### [Problem requirements]
"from" is the word to look for; copy each line of the listing where it occurs.

─── Available data ───

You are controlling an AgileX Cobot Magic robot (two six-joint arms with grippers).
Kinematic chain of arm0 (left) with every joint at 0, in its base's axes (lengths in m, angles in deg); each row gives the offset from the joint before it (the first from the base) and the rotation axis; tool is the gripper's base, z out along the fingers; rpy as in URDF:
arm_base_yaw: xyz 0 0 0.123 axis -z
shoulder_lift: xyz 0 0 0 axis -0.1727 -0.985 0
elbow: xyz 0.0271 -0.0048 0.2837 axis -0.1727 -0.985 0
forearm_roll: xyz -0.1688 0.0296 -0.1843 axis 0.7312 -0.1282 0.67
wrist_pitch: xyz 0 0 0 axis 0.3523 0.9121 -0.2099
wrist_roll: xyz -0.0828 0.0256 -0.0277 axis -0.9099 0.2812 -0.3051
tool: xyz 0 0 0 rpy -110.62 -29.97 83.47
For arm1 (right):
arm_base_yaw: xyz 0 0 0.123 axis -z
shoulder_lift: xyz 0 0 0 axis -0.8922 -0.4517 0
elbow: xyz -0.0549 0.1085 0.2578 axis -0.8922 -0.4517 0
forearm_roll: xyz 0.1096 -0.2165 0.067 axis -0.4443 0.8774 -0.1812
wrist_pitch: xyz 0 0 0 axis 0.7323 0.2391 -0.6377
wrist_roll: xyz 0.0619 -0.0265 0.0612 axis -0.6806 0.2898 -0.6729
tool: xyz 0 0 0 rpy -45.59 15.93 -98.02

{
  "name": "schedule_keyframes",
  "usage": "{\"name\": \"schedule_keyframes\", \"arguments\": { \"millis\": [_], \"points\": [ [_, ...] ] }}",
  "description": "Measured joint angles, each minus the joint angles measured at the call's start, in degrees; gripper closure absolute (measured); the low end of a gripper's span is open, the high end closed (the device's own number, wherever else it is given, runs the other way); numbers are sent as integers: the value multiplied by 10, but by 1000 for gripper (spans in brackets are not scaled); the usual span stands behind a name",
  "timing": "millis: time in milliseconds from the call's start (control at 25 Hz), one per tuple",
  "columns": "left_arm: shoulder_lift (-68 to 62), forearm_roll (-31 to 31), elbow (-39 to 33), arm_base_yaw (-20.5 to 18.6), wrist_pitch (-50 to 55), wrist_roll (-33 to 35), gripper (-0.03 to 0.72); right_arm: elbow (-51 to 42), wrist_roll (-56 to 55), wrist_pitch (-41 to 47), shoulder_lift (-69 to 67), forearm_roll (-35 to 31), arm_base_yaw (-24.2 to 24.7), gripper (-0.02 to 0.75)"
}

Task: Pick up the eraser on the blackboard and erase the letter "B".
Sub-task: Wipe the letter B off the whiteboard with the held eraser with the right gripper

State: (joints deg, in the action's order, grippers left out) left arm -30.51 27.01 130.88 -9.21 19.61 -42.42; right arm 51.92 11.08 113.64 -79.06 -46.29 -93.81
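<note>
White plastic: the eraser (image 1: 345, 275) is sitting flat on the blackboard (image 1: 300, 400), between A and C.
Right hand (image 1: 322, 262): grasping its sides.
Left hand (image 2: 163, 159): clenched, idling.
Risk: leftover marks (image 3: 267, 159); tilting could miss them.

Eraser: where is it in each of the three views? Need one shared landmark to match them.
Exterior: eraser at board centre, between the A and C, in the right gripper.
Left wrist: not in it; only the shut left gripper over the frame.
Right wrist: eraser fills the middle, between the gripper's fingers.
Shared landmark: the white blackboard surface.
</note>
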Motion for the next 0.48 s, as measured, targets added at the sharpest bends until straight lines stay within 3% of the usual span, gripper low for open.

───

### [Task solution]
Kinematic chain of arm0 (left) with every joint at 0, in its base's axes (lengths in m, angles in deg); each row gives the offset from the joint before it (the first from the base) and the rotation axis; tool is the gripper's base, z out along the fingers; rpy as in URDF:
  "timing": "millis: time in milliseconds from the call's start (control at 25 Hz), one per tuple",

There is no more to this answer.